- [What to produce]
Please repeat every line below exactly, from the first to the last.

- [Given material]
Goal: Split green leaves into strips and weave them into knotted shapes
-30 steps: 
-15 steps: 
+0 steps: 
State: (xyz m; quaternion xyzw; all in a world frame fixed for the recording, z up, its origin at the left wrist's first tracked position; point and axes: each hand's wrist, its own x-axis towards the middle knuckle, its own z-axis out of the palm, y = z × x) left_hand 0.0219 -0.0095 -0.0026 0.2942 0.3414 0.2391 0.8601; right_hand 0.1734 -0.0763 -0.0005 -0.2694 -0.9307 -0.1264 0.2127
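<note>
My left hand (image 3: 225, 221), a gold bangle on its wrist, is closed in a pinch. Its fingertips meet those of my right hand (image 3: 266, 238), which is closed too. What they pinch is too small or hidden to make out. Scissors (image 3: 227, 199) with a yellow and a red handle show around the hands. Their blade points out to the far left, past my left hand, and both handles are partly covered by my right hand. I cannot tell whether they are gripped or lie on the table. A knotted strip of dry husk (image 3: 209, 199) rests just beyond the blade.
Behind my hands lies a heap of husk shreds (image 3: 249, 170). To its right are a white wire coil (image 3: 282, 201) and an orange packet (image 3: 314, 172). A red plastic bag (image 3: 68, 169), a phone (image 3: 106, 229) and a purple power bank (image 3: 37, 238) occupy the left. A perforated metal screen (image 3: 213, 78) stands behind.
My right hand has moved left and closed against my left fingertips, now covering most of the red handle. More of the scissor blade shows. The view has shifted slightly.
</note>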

- [Result for this task]
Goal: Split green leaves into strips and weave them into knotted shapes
-30 steps: 
-15 steps: 
+0 steps: 
State: (xyz m; quaternion xyzw; all in a world frame fixed for the recording, z up, its origin at the left wrist's first tracked position; point and axes: each hand's wrist, its own x-axis towards the middle knuckle, its own z-axis out of the palm, y = z × x) left_hand 0.0219 -0.0095 -0.0026 0.2942 0.3414 0.2391 0.8601; right_hand 0.1734 -0.0763 -0.0005 -0.2694 -0.9307 -0.1264 0.2127
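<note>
My left hand (image 3: 225, 221), a gold bangle on its wrist, is closed in a pinch. Its fingertips meet those of my right hand (image 3: 266, 238), which is closed too. What they pinch is too small or hidden to make out. Scissors (image 3: 227, 199) with a yellow and a red handle show around the hands. Their blade points out to the far left, past my left hand, and both handles are partly covered by my right hand. I cannot tell whether they are gripped or lie on the table. A knotted strip of dry husk (image 3: 209, 199) rests just beyond the blade.
Behind my hands lies a heap of husk shreds (image 3: 249, 170). To its right are a white wire coil (image 3: 282, 201) and an orange packet (image 3: 314, 172). A red plastic bag (image 3: 68, 169), a phone (image 3: 106, 229) and a purple power bank (image 3: 37, 238) occupy the left. A perforated metal screen (image 3: 213, 78) stands behind.
My right hand has moved left and closed against my left fingertips, now covering most of the red handle. More of the scissor blade shows. The view has shifted slightly.
</note>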

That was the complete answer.